Anche grazie alla presenza di numerose immagini illustrative in cui alcuni dei discepoli più longevi del metodo di Fabre sono immortalati nel mettere in scena i singoli passi, gli esercizi elencati al centro di Dall’azione alla recitazione alludono infatti spesso alla dimensione animale se non addirittura oggettuale, in un attraversamento delle frontiere biologiche percepibile sin dai nomi delle singole pratiche: feto/stella, il gatto, la tigre, disegnare lo spazio, diventa ciò che mangi, addirittura “l’animale che muore” o “l’arte di uccidere/l’arte di morire” sono alcuni dei titoli che Fabre e i suoi collaboratori hanno dato agli esercizi proposti nella sua scuola e nei suoi workshop di recitazione, indice di una concezione dell’arte performativa estremamente ibrida e decisamente radicale.
Lo spazio immaginato per il teatro di Fabre non è, senza dubbio, un ambiente innocuo. “Una volta che il performer appare in questo spazio viene creata una forma di biologia e di guerra. Il performer si approva del territorio come farebbe un animale: istintivamente”, si legge a un certo punto del volume. “Allo stesso tempo, occupare lo spazio è anche una forma per muovere la guerra. Da quale parte può arrivare il pericolo? Dove posso nascondermi? Chi è più forte e più debole? Chi è il predatore e chi la preda? In molti esercizi Fabre metterà in risalto questo lato pericoloso del territorio: un territorio è spesso minacciato e deve essere difeso”.

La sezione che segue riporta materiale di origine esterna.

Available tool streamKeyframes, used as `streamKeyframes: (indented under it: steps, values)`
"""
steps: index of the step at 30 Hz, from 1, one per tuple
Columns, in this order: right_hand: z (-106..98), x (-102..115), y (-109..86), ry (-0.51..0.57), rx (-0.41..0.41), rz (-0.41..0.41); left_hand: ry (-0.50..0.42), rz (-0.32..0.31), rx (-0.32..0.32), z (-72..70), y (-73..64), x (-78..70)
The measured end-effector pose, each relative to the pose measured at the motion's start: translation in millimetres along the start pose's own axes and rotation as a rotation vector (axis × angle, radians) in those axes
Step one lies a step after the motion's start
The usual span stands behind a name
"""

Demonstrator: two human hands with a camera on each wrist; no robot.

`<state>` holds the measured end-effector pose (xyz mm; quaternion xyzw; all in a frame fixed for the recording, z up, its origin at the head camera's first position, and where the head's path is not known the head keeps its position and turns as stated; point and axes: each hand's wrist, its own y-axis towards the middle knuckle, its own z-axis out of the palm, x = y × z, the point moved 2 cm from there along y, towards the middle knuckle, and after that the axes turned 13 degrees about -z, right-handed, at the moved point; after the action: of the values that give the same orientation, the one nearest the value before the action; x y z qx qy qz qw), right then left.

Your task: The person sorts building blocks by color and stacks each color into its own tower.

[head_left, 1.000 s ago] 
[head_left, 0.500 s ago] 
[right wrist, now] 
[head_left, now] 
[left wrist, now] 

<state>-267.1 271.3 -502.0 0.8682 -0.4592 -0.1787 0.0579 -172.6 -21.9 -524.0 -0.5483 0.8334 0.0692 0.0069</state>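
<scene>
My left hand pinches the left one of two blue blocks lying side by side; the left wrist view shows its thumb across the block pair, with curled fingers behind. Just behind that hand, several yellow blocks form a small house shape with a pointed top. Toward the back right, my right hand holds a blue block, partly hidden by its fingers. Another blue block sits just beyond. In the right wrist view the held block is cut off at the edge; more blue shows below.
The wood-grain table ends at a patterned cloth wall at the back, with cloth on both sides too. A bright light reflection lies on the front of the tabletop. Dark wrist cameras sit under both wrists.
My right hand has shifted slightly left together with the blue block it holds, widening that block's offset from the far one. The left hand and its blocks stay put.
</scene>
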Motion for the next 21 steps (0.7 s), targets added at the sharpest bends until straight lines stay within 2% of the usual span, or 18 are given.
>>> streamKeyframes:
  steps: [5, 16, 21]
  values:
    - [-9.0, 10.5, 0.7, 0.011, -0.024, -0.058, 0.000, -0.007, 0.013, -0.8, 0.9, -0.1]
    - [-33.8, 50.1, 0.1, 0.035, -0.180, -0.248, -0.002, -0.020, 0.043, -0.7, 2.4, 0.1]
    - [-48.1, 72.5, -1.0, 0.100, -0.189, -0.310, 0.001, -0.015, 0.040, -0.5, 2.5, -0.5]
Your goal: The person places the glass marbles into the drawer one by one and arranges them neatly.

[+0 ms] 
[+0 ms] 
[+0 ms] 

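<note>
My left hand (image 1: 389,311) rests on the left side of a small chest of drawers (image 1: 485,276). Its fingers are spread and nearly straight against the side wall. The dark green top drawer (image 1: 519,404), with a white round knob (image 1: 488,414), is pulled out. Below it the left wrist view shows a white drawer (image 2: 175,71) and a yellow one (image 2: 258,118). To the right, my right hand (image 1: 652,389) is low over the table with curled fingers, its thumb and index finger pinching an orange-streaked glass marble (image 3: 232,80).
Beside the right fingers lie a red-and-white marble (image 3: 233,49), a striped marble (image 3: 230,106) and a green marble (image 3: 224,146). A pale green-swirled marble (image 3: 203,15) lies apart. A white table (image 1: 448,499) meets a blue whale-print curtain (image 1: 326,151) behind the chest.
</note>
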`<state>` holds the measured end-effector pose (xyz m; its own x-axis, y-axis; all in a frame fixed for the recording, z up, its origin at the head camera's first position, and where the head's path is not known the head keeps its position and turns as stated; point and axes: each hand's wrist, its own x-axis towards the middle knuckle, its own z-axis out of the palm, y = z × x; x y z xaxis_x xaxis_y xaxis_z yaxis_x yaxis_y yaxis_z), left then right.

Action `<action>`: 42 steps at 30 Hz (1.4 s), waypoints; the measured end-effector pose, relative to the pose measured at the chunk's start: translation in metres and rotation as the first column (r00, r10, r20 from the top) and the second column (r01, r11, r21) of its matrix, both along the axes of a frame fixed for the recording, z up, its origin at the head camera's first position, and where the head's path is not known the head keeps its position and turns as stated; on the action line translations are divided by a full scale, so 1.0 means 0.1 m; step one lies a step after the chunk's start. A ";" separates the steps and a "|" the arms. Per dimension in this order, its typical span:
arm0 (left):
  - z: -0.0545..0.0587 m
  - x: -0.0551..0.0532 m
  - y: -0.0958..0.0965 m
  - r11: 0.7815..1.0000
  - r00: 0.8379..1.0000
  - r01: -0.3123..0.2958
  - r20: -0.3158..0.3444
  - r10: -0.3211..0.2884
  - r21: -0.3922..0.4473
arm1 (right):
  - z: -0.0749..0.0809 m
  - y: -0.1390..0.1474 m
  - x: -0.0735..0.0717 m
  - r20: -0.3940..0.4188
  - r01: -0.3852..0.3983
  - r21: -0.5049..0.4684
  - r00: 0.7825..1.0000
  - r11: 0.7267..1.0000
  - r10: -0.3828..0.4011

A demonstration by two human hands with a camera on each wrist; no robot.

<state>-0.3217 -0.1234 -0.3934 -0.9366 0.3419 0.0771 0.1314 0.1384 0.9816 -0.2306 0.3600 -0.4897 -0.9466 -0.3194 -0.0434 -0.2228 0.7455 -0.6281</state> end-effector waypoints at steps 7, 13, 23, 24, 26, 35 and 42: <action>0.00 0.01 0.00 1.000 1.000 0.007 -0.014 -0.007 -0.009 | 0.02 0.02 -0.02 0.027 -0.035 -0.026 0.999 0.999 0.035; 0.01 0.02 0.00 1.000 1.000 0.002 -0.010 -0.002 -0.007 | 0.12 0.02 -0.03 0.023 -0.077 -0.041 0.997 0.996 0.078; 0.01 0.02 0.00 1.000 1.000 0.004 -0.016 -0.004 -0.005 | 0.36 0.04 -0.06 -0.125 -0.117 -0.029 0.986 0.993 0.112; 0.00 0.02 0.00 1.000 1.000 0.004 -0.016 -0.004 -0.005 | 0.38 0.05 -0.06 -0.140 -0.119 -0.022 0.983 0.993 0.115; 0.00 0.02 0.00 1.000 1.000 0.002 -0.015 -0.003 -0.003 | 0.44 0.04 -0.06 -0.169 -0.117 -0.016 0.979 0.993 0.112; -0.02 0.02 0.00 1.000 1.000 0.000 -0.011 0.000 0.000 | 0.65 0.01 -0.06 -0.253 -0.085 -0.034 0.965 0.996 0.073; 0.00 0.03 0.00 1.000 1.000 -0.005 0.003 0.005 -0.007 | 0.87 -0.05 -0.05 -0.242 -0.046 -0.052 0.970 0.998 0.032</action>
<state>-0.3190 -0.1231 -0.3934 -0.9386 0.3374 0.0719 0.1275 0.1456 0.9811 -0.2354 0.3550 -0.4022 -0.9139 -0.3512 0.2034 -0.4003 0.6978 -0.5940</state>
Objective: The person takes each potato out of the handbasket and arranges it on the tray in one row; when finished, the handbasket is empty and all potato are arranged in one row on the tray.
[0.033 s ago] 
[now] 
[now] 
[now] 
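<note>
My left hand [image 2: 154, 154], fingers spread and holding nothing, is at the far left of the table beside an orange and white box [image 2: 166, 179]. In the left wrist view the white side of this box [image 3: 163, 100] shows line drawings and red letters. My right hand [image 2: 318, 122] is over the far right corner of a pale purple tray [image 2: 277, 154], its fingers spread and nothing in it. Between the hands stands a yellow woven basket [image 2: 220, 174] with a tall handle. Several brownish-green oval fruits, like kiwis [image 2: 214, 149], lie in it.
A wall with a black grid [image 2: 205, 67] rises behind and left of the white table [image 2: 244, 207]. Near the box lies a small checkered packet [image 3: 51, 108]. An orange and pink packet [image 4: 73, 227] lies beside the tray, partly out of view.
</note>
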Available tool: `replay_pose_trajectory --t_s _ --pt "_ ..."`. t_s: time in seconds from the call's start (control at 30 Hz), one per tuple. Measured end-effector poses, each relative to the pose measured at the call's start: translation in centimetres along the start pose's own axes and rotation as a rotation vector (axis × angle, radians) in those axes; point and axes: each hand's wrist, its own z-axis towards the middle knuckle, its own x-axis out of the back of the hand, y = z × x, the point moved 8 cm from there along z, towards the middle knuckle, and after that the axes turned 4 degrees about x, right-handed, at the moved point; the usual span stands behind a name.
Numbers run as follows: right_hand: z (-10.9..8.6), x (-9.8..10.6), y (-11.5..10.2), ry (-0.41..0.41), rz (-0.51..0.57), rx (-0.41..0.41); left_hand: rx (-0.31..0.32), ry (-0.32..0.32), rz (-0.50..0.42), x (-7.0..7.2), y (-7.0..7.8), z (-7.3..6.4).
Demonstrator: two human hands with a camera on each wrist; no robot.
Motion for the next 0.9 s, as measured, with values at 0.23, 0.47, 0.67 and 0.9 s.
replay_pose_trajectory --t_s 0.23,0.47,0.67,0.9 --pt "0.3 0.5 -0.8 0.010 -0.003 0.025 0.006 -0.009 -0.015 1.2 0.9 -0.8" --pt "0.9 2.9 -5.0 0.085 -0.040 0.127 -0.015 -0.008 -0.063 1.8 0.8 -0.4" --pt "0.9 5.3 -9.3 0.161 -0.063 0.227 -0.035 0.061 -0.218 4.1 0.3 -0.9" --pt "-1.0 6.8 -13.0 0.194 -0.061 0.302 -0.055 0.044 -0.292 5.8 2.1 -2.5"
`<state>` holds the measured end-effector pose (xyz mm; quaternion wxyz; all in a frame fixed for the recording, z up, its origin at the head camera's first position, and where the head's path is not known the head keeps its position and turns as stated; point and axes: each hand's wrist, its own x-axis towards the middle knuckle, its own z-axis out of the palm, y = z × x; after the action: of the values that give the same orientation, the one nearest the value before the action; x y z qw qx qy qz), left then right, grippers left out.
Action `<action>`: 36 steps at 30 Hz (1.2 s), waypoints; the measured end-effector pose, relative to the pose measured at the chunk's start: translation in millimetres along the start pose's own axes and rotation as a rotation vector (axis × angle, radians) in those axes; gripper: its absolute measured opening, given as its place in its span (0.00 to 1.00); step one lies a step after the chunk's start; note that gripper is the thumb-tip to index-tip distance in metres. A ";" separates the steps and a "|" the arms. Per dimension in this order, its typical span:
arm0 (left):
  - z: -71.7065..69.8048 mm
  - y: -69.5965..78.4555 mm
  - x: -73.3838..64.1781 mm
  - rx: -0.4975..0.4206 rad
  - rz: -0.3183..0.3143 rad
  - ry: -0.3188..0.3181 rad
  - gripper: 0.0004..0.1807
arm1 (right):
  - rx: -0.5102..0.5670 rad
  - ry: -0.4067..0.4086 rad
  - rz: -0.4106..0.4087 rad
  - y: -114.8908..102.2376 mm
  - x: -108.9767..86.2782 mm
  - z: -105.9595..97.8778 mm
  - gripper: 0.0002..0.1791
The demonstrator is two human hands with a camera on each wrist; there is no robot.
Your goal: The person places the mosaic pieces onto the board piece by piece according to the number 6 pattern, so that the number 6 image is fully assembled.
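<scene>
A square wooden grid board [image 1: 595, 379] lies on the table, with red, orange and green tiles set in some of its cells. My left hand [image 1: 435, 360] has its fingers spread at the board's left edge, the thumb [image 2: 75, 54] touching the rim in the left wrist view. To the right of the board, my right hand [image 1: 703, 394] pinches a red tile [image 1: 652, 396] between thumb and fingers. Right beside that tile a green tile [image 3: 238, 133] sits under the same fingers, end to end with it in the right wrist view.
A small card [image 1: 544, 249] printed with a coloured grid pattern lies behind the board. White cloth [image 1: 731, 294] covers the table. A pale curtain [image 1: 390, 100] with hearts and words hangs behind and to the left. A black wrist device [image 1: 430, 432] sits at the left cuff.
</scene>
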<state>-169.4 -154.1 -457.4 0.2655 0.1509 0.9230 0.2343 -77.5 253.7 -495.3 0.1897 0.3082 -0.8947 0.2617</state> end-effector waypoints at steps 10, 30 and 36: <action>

La metamorfosi è la dimensione in cui vengono calati i performer che seguono il metodo di Fabre, in questa commistione tra gli insegnamenti del teatro del Novecento e profondi echi orientali, quasi yogici, tracciata dalle pagine di Dall’azione alla recitazione. Fabre, più volte accostato dalla critica, per l’eterogeneità dei suoi interessi e la molteplicità dei linguaggi artistici a cui si riallaccia, all’ideale di uomo e umanista rinascimentale, non ha mai nascosto la sua passione per l’alchimia e il suo immaginario, e anche nelle sue “linee guida per il performer del XXI secolo” si scorge un’eco di questo solve et coagula. “La sostanza cambia, diventando qualcos’altro. Qualcosa in cui si riconosce ancora la forma umana, ma che allo stesso tempo ha negato la sua funzionalità umana per fondersi con una nuova entità. Non puoi chiamarla identità, è semplicemente ‘qualcosa’. Sul palco, davanti agli occhi del pubblico, il corpo del performer si è transustanziato in qualcos’altro. Questa è la vera essenza del teatro di Fabre: diventare qualcos’altro” – niente di più, e niente di meno, che come in una liturgia. Gli echi classici e nietzschiani che Fabre non ha mai nascosto esser parte della sua ispirazione si armonizzano pienamente più cristiano-gnostica, in una concezione generale dell’arte del teatro che davvero sintetizza alcune delle correnti fondamentali della cultura occidentale degli ultimi tre millenni.
“Guerrieri della bellezza”: così Fabre definiva i suoi performer già in uno dei suoi primi testi, il Giornale notturno che raccoglieva sue annotazioni e suggestioni concepite tra la fine degli anni settanta e la prima metà degli anni ottanta. Molto più di un libro-intervista o di un saggio critico, Dall’azione alla recitazione permette di entrare in maniera completa nella componente laboratoriale dell’esperienza teatrale di Fabre, non meno che nei suoi orizzonti concettuali.